What is woke advertising?
The slang term ‘woke’ refers to awareness around “important facts and issues - especially issues of racial and social justice.” Woke advertising doesn’t promote a product, instead, it focuses on real-life, political or moral topics.
Historically, brands have avoided contentious topics for fear of upsetting, disgruntling, or outright alienating their audience. But, in an increasingly polarized political climate, playing on identity and political belief can lead to a big buy-in.
And, as a rule, we’ve seen it works.
After Nike’s use of Colin Kaepernick in their ‘Just Do It’ ad, the company reported a 6.25 per cent increase in their stock post-campaign, which equated to a healthy $6.38 billion boost to the business’ overall value.
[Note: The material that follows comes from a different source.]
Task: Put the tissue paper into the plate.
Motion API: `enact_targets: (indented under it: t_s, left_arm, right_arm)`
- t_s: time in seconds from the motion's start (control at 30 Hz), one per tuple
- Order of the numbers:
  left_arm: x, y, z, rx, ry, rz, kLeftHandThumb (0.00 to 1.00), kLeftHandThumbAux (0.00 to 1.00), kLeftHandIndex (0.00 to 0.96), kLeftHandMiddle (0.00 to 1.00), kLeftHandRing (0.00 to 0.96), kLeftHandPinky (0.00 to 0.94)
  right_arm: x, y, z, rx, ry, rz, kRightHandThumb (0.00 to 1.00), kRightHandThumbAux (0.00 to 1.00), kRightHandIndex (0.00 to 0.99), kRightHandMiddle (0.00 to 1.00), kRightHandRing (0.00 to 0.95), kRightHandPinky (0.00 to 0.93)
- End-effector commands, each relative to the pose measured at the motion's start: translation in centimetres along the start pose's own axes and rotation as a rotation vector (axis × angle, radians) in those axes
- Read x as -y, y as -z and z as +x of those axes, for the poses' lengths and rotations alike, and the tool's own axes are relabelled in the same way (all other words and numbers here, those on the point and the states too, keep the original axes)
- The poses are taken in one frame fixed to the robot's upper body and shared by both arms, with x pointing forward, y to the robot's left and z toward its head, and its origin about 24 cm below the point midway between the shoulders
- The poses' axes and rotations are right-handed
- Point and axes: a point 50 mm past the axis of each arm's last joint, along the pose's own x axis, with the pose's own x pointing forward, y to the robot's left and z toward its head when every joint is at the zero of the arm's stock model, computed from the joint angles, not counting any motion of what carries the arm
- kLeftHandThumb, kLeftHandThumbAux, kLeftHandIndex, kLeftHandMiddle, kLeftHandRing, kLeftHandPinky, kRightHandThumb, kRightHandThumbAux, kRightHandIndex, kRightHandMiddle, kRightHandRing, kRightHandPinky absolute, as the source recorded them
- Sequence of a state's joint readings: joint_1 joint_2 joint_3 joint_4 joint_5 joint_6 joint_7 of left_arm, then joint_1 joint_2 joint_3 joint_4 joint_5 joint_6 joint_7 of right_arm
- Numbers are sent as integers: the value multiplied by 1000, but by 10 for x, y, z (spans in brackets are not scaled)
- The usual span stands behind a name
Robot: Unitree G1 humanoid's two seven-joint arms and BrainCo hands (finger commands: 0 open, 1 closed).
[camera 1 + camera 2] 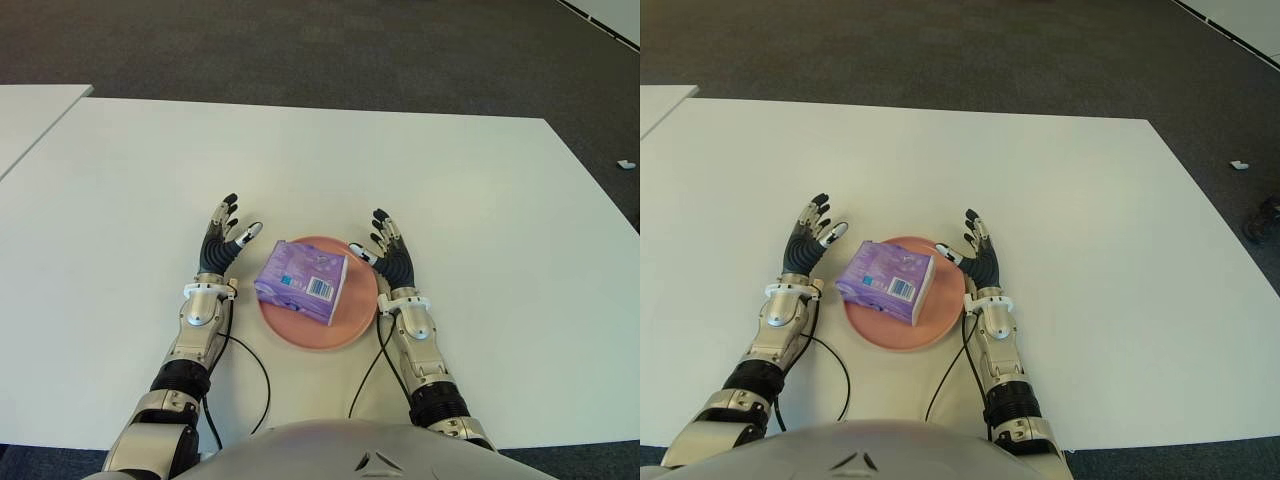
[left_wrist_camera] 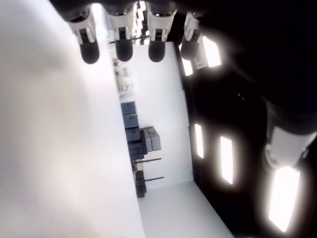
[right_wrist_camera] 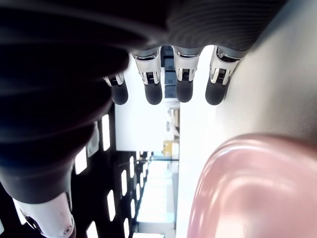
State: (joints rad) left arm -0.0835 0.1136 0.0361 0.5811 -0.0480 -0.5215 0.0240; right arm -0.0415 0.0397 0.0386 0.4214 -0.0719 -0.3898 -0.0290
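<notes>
While the tissue paper pack [image 1: 302, 280] lies inside the pink plate [image 1: 345, 325], tilted a little with its barcode end toward my right side, both my hands flank the plate and hold nothing. My left hand [image 1: 222, 245] shows just beside the plate's left rim, palm turned inward, fingers [image 2: 121, 45] stretched out straight and apart, thumb angled toward the pack without touching it. My right hand [image 1: 388, 255] stands just beside the plate's right rim, its fingers [image 3: 184, 89] likewise extended and spread, the thumb close to the pack's corner; I cannot tell whether it touches the plate's edge. From my right wrist I see the plate's glossy pink rim right under the palm. The plate sits on the white desk [image 1: 480, 200], near its front edge, between my two forearms. Black cables [image 1: 262, 375] trail from both wrists across the desk toward my body
</notes>
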Motion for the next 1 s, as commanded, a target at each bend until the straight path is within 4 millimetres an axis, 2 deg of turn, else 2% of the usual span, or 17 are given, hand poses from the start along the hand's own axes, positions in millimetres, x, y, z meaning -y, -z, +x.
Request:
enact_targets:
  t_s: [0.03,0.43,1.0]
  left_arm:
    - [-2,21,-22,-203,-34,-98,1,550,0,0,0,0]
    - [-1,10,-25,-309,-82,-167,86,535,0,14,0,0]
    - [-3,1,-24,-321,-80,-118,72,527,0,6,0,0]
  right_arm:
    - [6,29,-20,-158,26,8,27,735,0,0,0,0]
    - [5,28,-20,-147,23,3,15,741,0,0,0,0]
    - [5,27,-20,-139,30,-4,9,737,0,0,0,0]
It’s not always rosy though. Let’s take a look at Pepsi’s attempt to get in on the social justice action with their 2017 ad featuring Kendall Jenner, which took place against the backdrop of the Black Lives Matter movement. The soda company was criticized for trivializing such a sensitive subject, and they received some very frank feedback on social media as a result.
Is there a place for it?
When it comes to whether or not there’s a place for woke advertising, opinions are split. Personally, we see brands taking a stand on something as a positive step… but only if they back up their words and advertisements with their actions.
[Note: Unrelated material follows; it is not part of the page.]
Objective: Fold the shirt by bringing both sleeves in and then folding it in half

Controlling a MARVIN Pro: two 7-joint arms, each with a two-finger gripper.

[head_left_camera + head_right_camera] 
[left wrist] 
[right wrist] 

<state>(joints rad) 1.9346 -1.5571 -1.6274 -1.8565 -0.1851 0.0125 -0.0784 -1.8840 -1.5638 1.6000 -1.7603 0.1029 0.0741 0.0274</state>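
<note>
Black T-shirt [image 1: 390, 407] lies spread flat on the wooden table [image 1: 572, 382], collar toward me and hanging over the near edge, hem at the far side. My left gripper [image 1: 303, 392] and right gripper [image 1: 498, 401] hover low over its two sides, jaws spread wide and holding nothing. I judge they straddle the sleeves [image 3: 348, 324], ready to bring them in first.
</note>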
While consumers are practically demanding companies believe in something other than boosting their sales, promoting a political agenda in a country that thrives on call out culture is risky business. While relating to your consumers on a value level is a great way to stand out, if you don’t back your beliefs up with brand culture and moral business activity, you risk consumers writing you off forever.
To us, successful woke advertising means aligning your beliefs to your brand’s culture and ethos, and going out of your way to support the cause you’re rallying around. It’s not enough to take an empty stand on a talked-about political topic for the sole purpose of boosting brand awareness. It’s transparent and empty. Most customers are attuned to the fact that woke advertising is a strategic plan to support sales, and it’s unlikely they’ll be easily fooled by hollow words.
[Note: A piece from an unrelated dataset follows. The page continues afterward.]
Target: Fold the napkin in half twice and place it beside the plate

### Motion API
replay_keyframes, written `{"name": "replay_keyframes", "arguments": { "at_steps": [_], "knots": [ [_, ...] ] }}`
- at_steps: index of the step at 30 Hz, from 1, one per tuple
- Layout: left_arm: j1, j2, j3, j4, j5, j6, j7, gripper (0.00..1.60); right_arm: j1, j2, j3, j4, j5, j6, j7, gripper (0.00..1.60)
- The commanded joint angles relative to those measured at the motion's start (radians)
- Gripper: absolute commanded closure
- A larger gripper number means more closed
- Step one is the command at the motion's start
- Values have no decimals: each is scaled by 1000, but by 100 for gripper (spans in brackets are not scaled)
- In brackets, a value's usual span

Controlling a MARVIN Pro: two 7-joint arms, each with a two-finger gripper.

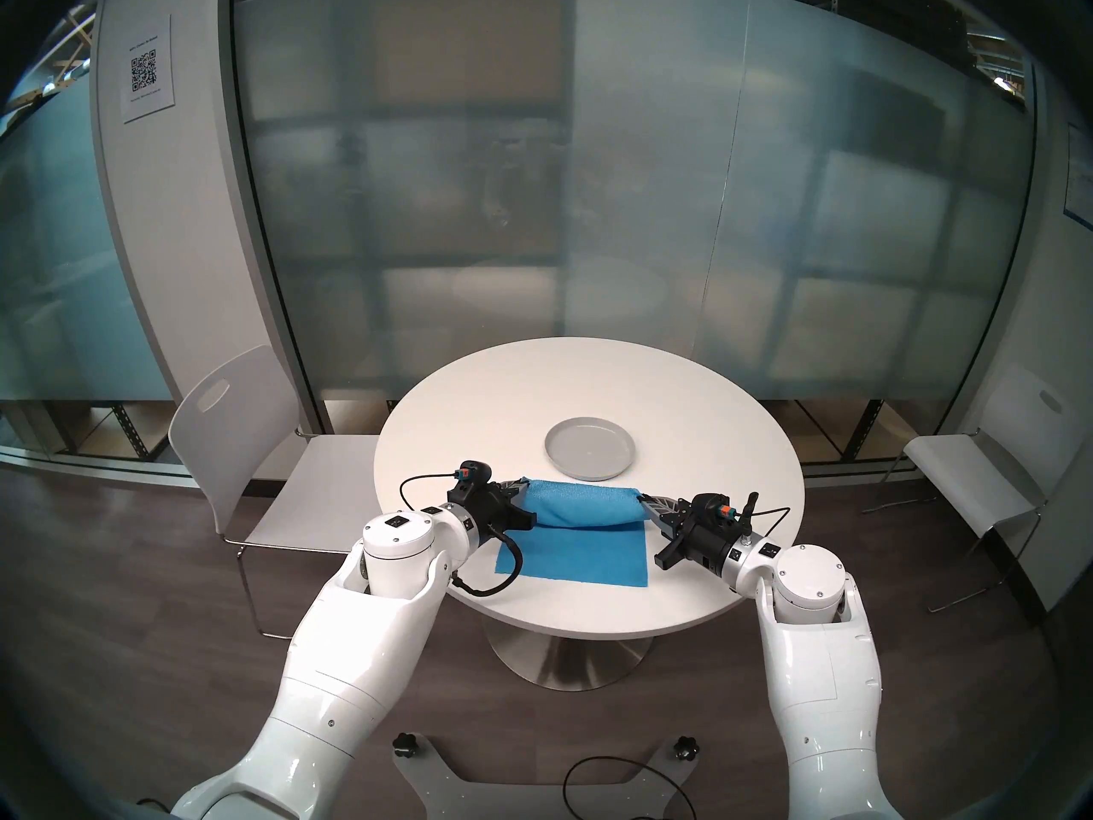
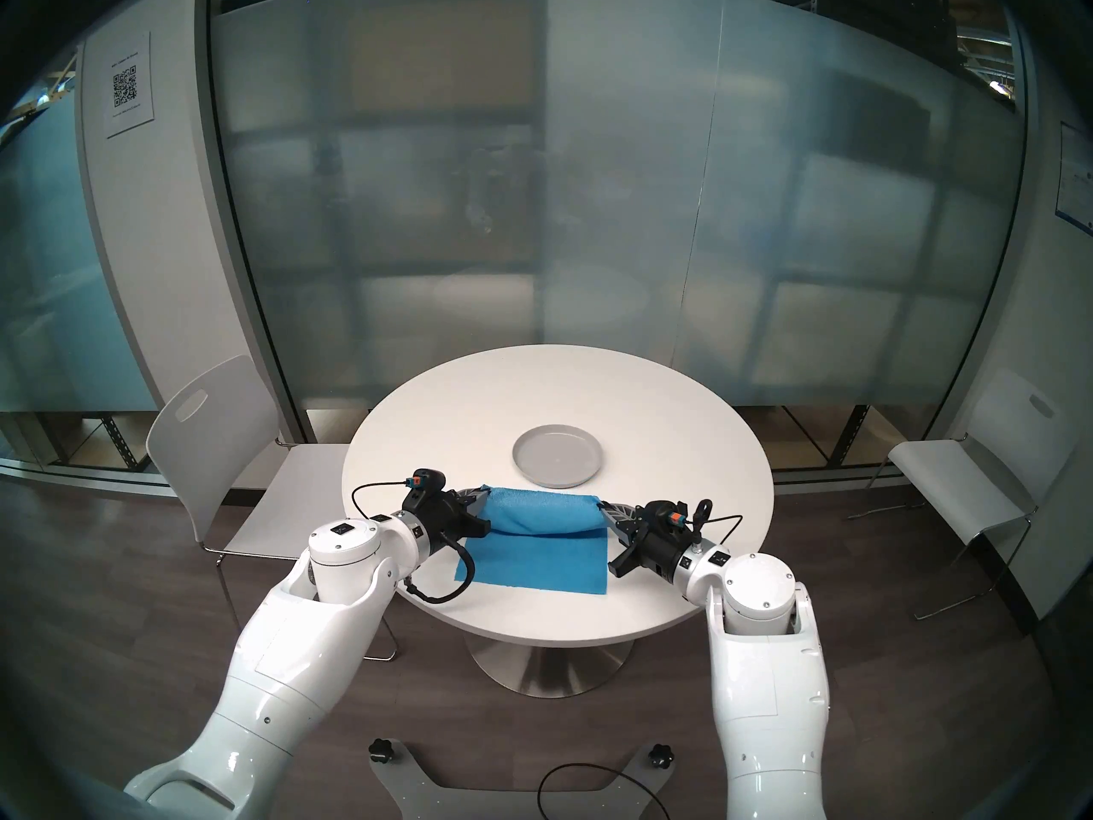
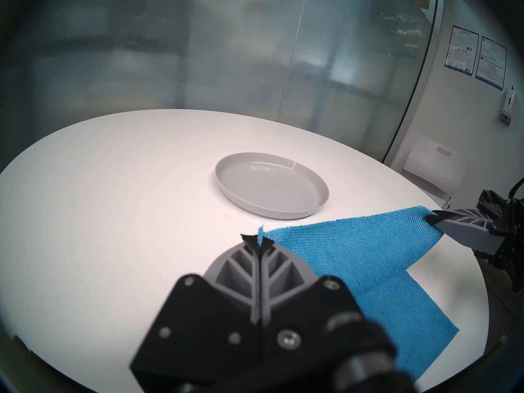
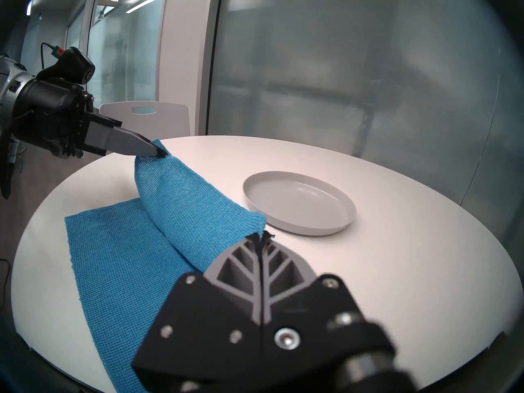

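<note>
First fold: the napkin [image 1: 582,505] hangs limp between the left gripper [image 3: 259,239] and the right gripper [image 4: 262,236], each clamped on a far corner.
Light, soft cloth; you hold it by corners, near half flat toward the table [image 1: 739,446] front edge.

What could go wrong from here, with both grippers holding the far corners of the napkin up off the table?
The left gripper and right gripper pinch only the napkin's corner tips, so one could slip out. The lifted edge sags between them and may land crooked. The plate sits just beyond and could be nudged.
</note>
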Motion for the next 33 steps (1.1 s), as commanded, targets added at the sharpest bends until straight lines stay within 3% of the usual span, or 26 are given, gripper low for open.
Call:
{"name": "replay_keyframes", "arguments": {
  "at_steps": [1,13,33],
  "knots": [
    [15,6,-3,-45,-6,7,-8,160,7,-10,-4,-23,4,-2,-3,160],
    [74,25,-19,-102,-21,37,-17,160,-9,-10,-7,-33,-5,13,4,160],
    [100,26,-33,-115,-26,44,-20,160,-57,-12,3,-70,-5,28,20,160]
  ]
}}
Here’s a few examples of companies that put their money where their mouth is --
TOMS: One for one. For every TOMS product that’s purchased, the company helps a person in need. You can find out more about their model here.
Cora: Cora’s an organic tampon company, and they put aside a percentage of their monthly revenue to provide people in India with sustainable period management solutions.
Patagonia: One of the first defenders of environmental ethics, Patagonia uses recycled materials and organic cotton, and, working with Fair Trade Certified factories in India, Sri Lanka and Los Angeles, is an advocate of labor ethics too.
IKEA: For starters, IKEA sources 50% of their wood from sustainable foresters and 100% of their cotton from farms that meet Better Cotton standards. Secondly, they use hundreds and thousands of solar panels to power their stores, and strive to be powered by 100% renewables by 2020.
It’s not for the faint hearted
Keep in mind it’s impossible to please everyone - even the woke ads that positively boosted business revenue received negative backlash.
They used to say there’s no such thing as bad publicity – but in the age of social media, that’s obviously not true. If you’re thinking about taking a bold political stance, make sure you’re fully educated on the issue and that you actually consult with the group or cause you’re talking about.
Don’t assume you know how others will feel or react – and don’t make your marketing choices in an echo chamber of homogenous decision makers. If you look around the room, and you’re staring at all white men, you probably shouldn’t put out an ad about the black community. If you do, we would suggest brushing up your crisis communication plan.
Speaking of crisis communication plans, let’s see what happened when Pepsi decided to release their ad with Kendall Jenner…
“Lmao Pepsi’s new ad Kendall Jenner ‘end racism’ by handing police men a Pepsi - way to degrade 50 yrs of black/minority struggle” @HanorahHardy tweeted.
And another Twitter user posted:
Once Pepsi realized the errors of their ways, they soon pulled the ad and released a statement explaining their intentions and apologizing for the damage done:
“Pepsi was trying to project a global message of unity, peace and understanding,” they commented to the Associated Press. “Clearly we missed the mark, and we apologize.”
There was nothing published to suggest the soda company suffered long-term financial repercussions, but there’s also good chance that kind of intel would be kept behind closed doors.
Big brand names like Nike, Gillette and Pepsi can afford to take a gamble. If things don’t go as planned and their sales take a hit, they won’t go out of business. But is this true for you? Before you make a bold proclamation about the beliefs of your business, make sure you have a solid fall back strategy in place.